Recently, to my great delight, my friend gave me one of her spare sewing machines. I was super-excited, because I was certain that this magical item was going to make it a cinch to sew the backing onto my three unfinished rugs that are lounging in the hall closet. Funnily enough, it turns that operating a sewing machine requires a modicum of skill and dexterity. Mr. Typist expertly threaded the bobbin for me, and suggested I do a few practice runs on some cheap fabric before going live. I scoffed at this, but to indulge him, I plopped down at the machine with some practice fabric, and was horrified at the result—long snaky lines of crooked stitches veering wildly off course. After a few more practice runs, my stitches got slightly less erratic, and puffed up with false confidence, I tried to sew a circle, at which time Things Went Terribly Wrong and I gave up in shame. I’m not giving up permanently, though. I plan to work in sewing practice sessions at least weekly. I’m never going to be good at it, but I’d be happy just to achieve a baseline of competence.
The normally unflappable Buddy found himself completely flapped this week by the presence of a red balloon, which was left over from Mr. Typist’s latest top-secret device-making experiment. Buddy is known for attacking inanimate objects with abandon, throwing his whole heart and soul into complete destruction, claws out, teeth sinking, banshee howl at full throttle. But the balloon completely stymied him. I don’t know how, but he seemed to understand instinctively that it was not a good idea to attack it with his claws. He sidled up to it suspiciously, staring at it like it was alien creature, and ever-so-gingerly nudged it with his paw. He was flabbergasted when it bounced lightly away and hovered in mid-air, taunting him. He changed tactics, trying a soft head-butt, and was equally stunned by it’s float-and-hover move. This little ballet went on for a full ten minutes, while Buddy emitted increasingly frustrated squeaks and meows. Finally, he stalked away in a huff. Since then, whenever he encounters the balloon, he glares at it resentfully and deliberately snubs it. It’s as though he’s encountered an enemy that is impervious to his weapons, and he has no idea how to take it. I think the balloon hurt his pride.

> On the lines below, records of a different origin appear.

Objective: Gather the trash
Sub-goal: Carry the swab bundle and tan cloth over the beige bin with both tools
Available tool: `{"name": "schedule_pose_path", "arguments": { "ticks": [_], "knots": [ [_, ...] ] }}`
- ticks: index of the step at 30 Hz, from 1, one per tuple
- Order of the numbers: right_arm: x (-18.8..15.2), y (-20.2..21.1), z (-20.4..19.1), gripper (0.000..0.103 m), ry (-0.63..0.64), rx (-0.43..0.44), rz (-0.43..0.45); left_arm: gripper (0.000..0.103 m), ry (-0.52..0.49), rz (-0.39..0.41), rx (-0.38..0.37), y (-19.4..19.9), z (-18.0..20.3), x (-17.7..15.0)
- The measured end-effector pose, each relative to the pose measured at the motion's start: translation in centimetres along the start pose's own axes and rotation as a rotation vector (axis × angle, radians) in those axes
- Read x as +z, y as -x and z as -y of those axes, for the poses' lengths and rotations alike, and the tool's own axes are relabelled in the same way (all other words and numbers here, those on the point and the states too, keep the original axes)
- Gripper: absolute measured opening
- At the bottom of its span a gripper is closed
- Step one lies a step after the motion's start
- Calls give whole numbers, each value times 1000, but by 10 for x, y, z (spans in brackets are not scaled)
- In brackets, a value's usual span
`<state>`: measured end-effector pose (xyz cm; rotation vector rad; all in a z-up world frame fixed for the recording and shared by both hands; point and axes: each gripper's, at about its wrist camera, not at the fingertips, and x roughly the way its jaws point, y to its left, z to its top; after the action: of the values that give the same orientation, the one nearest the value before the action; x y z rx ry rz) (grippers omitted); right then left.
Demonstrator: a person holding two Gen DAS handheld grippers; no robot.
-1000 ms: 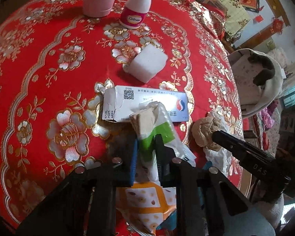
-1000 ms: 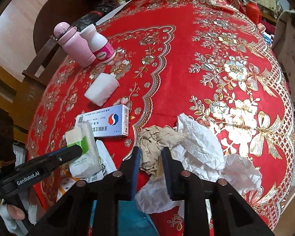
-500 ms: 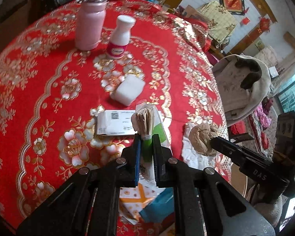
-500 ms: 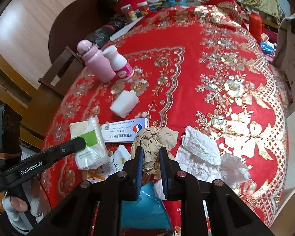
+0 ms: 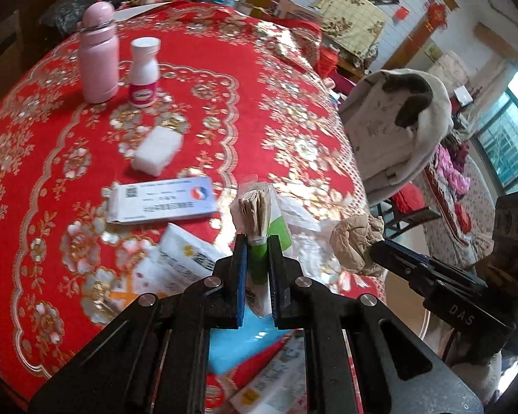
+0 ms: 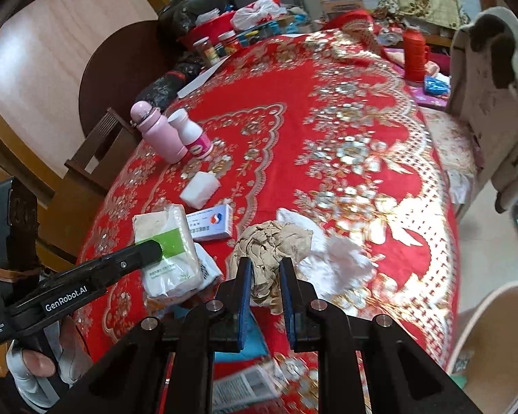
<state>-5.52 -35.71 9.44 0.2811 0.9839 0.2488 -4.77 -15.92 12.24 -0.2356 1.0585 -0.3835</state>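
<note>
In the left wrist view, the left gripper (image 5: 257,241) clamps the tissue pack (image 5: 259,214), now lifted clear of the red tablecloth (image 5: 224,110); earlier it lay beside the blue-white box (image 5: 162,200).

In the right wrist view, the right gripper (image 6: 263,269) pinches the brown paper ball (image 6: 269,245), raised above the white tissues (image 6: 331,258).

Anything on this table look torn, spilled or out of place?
The blue-and-white carton lies flat with its left end flap torn open. Crumpled white tissues litter the near edge of the red tablecloth. Nothing looks spilled.
</note>
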Motion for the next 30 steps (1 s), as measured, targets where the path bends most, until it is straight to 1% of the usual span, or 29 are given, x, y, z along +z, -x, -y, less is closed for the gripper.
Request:
{"name": "schedule_pose_path", "arguments": {
  "ticks": [7, 15, 20, 30],
  "knots": [
    [-17, 31, 28, 16, -42, -37, 28, 8, -65, -8, -23, -3, 43, -11],
    [-43, 73, 70, 16, -109, -95, 62, 8, -157, -30, -61, -14, 103, -30],
    [-62, 101, 101, 16, -160, -137, 81, 8, -220, -53, -95, -24, 147, -44],
    [-103, 148, 159, 16, -268, -217, 102, 8, -330, -110, -149, -47, 221, -75]
  ]
}}
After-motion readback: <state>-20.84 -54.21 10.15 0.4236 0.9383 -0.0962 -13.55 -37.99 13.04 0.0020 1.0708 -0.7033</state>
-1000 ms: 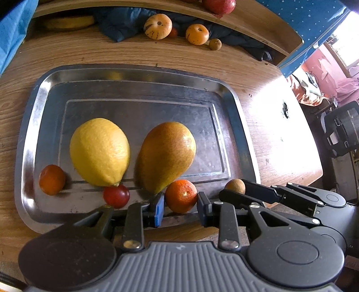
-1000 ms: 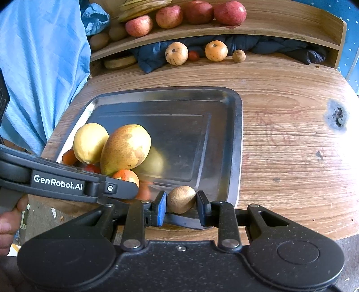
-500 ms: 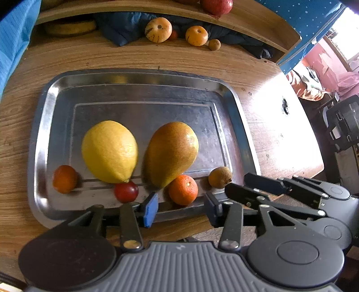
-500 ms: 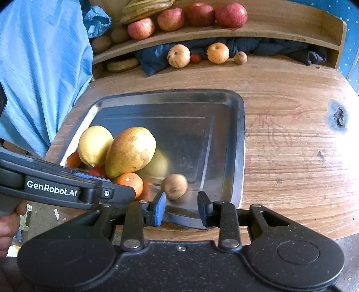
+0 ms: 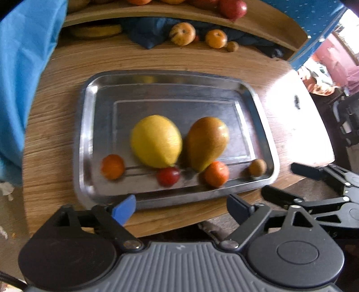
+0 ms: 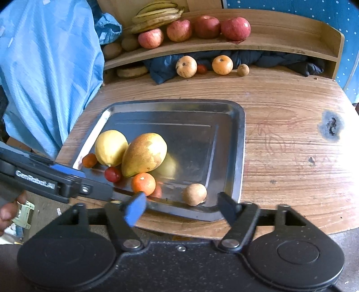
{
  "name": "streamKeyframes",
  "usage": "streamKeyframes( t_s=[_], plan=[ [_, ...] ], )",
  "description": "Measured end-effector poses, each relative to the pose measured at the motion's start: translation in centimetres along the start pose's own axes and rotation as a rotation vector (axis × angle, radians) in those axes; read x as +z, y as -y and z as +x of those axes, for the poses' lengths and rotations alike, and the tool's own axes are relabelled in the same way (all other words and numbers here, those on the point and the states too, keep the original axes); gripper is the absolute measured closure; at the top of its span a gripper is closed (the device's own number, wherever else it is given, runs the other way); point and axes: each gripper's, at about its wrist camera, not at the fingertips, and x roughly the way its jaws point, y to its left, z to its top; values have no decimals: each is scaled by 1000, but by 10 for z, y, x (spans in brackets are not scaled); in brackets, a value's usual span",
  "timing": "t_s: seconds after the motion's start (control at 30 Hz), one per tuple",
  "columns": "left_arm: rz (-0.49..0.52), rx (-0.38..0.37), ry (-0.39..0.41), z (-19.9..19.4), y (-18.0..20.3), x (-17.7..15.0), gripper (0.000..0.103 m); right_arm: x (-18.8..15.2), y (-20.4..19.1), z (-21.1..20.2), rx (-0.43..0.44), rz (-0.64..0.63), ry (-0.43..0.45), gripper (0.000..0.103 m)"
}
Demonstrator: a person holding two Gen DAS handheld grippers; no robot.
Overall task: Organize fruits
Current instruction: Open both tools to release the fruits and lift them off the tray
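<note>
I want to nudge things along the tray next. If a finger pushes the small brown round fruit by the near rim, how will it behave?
The small brown fruit looks nearly spherical, so it will probably roll. The steel tray is smooth, offering little to stop it. It looks firm, likely not squashing.

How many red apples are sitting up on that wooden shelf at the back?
4, in a row on the shelf in the right wrist view: one beside the bananas, then and rightward. More may hide behind the bananas.
</note>
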Motion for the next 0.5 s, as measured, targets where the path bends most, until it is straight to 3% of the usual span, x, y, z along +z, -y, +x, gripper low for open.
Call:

Last week, I had a dream that someone gifted me with an expensive journal, and told me that I must write in it. I thought that was vaguely interesting, but forgot about it until the next day at work, when co-worker gave me a beautiful new journal as a thank-you gift. I was all like, “Okay Universe, I get it already. I’ll write. Geez.” (I think the Universe thinks I’m dense. It’s probably correct.) Anyway, I spent a good chunk of time this week and last writing in the journal, and guess what? Yesterday I sat down and worked on two new poems! Part of what helped was re-vamping my computer desk—I removed the hard copy of my novel, and a publishing contract for a poetry book that will probably never come to fruition, cleaned, dusted, and cleared the clutter. Simply having the physical presence of the novel removed seemed to release me from its emotional grip and free me to focus on the new.
I also released the idea that the topic I was writing about needed to be forced into a series. It turns out, it didn’t need a whole series. It was just one poem, and that was okay—that was enough. That in turn freed me to start a second poem that came to me completely spontaneously. My poetry muscles are a little flabby, but I feel the full-headed feeling of momentum again; the tingling energy pulsing from my head and hands. I worked on the poems for hours yesterday, and happily. Writing poetry didn’t feel forced or frustrating or oppressive, like it did before I broke up with it to pursue fiction for a while. I don’t know how long this will last, but for now, poetry and I are on again.